- [ACTIVITY]
Copy out each line from the material where the word "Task" is found.

- [EXTRACTED MATERIAL]
..........
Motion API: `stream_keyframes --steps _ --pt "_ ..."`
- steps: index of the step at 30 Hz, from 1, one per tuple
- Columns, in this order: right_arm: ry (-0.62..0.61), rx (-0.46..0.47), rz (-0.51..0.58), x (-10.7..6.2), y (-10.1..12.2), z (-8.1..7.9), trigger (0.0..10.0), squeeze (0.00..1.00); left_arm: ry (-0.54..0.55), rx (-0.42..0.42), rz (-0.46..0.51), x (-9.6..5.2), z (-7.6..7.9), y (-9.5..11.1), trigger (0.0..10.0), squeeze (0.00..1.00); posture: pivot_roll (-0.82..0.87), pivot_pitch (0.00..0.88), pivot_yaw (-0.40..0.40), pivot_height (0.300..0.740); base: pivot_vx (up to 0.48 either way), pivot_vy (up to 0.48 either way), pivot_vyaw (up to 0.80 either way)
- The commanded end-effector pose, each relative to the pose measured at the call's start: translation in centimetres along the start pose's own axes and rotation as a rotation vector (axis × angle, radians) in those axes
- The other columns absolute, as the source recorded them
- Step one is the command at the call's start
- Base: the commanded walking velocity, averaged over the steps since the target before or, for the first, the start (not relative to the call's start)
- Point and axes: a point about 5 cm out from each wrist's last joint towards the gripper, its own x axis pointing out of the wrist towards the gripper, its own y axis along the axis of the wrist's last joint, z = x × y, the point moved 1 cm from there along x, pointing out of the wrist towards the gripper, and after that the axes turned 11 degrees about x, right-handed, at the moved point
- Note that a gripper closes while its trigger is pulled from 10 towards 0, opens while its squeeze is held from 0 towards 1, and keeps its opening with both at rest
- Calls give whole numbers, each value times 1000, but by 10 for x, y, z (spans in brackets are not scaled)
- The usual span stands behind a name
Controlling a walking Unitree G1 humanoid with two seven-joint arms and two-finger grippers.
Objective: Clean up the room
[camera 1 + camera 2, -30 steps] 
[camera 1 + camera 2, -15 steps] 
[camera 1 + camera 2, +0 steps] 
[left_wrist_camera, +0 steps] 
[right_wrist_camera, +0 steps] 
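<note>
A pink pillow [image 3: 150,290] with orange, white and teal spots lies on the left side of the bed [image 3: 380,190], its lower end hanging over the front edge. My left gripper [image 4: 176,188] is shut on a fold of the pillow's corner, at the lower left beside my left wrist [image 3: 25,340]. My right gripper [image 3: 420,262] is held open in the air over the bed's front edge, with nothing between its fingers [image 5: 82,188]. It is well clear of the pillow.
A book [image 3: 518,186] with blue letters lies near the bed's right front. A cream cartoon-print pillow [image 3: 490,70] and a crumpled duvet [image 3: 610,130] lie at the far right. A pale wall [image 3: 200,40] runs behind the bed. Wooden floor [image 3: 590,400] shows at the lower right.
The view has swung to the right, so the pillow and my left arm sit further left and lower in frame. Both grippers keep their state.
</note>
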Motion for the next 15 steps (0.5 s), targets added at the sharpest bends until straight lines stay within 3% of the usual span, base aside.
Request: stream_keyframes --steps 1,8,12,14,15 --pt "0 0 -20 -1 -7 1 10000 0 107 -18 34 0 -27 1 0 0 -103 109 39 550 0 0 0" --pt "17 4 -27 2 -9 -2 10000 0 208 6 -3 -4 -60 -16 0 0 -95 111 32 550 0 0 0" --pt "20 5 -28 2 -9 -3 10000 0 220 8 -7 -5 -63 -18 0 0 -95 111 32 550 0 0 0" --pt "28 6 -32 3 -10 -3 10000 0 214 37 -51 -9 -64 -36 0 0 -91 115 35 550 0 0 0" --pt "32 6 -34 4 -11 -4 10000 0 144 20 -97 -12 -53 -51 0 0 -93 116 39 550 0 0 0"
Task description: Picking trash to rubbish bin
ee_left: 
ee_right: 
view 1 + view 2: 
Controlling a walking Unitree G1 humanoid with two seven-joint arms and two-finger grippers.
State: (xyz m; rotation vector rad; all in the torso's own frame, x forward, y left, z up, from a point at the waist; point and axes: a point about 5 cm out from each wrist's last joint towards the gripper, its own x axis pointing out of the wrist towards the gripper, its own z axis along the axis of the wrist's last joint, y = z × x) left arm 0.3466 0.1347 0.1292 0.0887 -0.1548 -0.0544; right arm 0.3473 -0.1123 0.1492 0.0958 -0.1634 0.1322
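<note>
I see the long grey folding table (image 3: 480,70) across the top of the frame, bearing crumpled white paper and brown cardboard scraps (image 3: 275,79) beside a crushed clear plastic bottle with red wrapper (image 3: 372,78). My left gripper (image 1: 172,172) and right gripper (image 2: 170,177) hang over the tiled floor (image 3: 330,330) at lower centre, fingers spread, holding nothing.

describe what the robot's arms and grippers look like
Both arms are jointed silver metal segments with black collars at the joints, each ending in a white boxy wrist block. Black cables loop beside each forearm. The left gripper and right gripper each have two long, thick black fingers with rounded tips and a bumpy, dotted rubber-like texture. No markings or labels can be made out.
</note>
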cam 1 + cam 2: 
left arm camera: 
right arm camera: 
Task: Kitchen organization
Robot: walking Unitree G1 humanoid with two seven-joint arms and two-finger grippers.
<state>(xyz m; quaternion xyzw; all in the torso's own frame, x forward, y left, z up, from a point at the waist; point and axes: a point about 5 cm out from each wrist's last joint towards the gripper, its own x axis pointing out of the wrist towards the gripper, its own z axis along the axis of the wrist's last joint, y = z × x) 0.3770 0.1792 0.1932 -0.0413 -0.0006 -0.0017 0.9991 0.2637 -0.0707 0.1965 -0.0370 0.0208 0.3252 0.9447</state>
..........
- [ANSWER]
Task description: Picking trash to rubbish bin
Task: Kitchen organization

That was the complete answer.